- _What the exercise asks_:
What is the number of lines in the data that include the string "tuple"? Give it by itself.

━━━ Extracted data

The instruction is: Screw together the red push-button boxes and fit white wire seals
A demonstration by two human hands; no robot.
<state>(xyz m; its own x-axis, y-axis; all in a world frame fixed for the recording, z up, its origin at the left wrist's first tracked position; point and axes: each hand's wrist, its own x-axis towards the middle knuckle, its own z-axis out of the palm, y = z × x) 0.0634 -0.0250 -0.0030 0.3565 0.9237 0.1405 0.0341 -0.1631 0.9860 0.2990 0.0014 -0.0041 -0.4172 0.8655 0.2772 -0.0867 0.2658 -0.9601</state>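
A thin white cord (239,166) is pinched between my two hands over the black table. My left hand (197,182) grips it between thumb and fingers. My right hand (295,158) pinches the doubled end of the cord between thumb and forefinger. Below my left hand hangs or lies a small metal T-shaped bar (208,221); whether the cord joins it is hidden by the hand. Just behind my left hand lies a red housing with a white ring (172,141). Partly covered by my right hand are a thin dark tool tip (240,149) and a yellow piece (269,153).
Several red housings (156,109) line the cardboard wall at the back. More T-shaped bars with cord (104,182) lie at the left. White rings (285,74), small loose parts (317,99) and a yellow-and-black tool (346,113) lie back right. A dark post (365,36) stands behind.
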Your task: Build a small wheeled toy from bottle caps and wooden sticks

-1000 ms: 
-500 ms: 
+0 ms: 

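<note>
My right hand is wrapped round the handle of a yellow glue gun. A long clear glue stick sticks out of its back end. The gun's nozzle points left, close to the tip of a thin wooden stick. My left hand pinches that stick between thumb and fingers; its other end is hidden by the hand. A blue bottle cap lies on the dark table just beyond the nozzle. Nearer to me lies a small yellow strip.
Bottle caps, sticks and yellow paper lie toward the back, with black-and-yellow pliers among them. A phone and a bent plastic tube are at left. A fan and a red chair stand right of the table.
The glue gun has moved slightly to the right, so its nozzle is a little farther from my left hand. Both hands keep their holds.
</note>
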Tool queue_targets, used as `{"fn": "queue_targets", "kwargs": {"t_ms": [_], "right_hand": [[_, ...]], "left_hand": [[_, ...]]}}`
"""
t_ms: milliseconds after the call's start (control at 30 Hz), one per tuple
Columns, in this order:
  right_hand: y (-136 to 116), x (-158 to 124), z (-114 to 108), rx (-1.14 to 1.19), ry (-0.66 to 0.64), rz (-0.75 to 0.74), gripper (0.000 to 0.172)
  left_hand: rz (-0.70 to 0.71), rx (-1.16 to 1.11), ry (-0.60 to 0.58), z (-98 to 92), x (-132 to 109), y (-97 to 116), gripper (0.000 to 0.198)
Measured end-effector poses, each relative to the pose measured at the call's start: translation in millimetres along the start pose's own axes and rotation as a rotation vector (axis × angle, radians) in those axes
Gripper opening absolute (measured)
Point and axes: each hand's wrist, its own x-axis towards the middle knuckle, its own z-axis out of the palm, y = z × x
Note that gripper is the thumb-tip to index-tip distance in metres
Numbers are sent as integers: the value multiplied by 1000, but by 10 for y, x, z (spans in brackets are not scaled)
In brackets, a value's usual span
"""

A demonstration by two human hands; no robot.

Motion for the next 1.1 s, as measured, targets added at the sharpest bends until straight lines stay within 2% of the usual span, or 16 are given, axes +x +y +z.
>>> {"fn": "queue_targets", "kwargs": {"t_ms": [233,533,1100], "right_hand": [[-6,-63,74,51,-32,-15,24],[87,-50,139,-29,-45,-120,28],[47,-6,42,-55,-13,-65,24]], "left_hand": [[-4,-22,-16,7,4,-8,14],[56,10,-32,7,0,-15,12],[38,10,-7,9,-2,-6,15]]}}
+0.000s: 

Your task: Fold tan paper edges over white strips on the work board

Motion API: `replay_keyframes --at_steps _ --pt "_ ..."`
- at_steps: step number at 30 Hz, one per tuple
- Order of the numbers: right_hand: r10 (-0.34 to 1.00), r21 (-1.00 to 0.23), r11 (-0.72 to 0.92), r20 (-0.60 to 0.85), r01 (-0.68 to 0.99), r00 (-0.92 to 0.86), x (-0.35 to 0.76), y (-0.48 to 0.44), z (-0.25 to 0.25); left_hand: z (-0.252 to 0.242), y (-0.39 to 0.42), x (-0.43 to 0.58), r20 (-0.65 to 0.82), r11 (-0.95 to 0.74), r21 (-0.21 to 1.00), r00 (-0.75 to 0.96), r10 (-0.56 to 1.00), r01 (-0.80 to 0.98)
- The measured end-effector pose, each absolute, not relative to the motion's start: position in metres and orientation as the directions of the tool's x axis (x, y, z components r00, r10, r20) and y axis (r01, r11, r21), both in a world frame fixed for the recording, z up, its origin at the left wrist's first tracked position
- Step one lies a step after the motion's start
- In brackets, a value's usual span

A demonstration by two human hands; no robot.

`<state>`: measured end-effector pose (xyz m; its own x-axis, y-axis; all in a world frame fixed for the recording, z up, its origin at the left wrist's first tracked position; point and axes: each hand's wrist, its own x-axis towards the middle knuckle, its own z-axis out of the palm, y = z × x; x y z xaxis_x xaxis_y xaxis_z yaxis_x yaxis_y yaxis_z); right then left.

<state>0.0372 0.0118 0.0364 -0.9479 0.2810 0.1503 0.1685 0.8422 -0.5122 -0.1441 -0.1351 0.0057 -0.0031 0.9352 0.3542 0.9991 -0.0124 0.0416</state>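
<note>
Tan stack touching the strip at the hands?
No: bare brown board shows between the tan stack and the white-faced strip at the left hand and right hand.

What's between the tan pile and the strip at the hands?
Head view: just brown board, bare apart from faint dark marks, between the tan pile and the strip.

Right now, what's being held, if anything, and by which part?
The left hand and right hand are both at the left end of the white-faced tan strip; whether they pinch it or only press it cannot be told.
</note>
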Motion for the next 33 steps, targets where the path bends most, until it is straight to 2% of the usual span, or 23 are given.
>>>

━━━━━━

- _Output of the exercise_:
2